Instructions for the task: One part of the entries below is wanted: the lines from the one containing "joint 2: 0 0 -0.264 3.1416" through the one containing "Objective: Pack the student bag". Write those out exactly and nothing else.

Source data:

_____

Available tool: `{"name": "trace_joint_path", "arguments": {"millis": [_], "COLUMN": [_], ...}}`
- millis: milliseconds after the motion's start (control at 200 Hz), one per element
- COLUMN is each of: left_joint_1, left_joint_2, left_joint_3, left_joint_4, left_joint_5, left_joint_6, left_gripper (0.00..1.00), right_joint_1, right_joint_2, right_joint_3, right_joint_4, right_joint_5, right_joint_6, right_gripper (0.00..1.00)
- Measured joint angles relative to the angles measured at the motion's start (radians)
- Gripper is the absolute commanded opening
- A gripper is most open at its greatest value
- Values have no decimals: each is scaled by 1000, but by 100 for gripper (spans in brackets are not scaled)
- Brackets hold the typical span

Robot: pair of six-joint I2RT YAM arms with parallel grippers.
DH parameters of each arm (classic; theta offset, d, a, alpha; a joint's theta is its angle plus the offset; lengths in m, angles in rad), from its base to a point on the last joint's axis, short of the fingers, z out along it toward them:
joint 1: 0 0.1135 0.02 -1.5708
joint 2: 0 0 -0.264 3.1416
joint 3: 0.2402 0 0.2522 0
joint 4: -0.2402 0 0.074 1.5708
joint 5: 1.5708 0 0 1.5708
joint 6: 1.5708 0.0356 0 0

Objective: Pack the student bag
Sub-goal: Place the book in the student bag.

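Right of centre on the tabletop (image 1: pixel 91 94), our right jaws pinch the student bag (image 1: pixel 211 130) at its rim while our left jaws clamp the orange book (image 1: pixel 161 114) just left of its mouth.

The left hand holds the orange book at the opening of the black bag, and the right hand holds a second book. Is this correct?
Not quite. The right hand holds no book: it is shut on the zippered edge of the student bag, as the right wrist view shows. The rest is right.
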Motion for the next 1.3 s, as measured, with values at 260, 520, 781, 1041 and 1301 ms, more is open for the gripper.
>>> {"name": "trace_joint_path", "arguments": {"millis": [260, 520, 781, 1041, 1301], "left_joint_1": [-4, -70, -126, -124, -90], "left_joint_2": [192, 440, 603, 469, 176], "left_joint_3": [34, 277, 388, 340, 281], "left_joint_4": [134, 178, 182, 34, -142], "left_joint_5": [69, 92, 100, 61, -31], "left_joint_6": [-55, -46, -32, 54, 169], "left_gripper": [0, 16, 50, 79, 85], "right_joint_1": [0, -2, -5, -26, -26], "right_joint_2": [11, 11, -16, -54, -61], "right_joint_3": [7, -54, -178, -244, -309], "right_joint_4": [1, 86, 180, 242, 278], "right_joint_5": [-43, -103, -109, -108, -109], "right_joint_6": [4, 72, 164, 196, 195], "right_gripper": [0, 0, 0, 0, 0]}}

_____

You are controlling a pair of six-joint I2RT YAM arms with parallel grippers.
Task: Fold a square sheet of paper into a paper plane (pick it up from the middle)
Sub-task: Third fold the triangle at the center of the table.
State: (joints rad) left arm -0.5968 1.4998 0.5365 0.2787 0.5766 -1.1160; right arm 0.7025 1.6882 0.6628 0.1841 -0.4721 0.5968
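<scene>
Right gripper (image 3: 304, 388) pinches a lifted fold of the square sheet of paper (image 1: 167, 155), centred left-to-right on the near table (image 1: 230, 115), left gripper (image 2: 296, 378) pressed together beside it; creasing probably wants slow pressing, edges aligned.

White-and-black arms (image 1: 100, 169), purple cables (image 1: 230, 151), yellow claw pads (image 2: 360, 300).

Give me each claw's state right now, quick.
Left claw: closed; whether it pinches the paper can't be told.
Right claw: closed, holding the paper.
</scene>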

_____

Written answer:
joint 2: 0 0 -0.264 3.1416
joint 3: 0.2402 0 0.2522 0
joint 4: -0.2402 0 0.074 1.5708
joint 5: 1.5708 0 0 1.5708
joint 6: 1.5708 0.0356 0 0

Objective: Pack the student bag

What has been written completes the answer.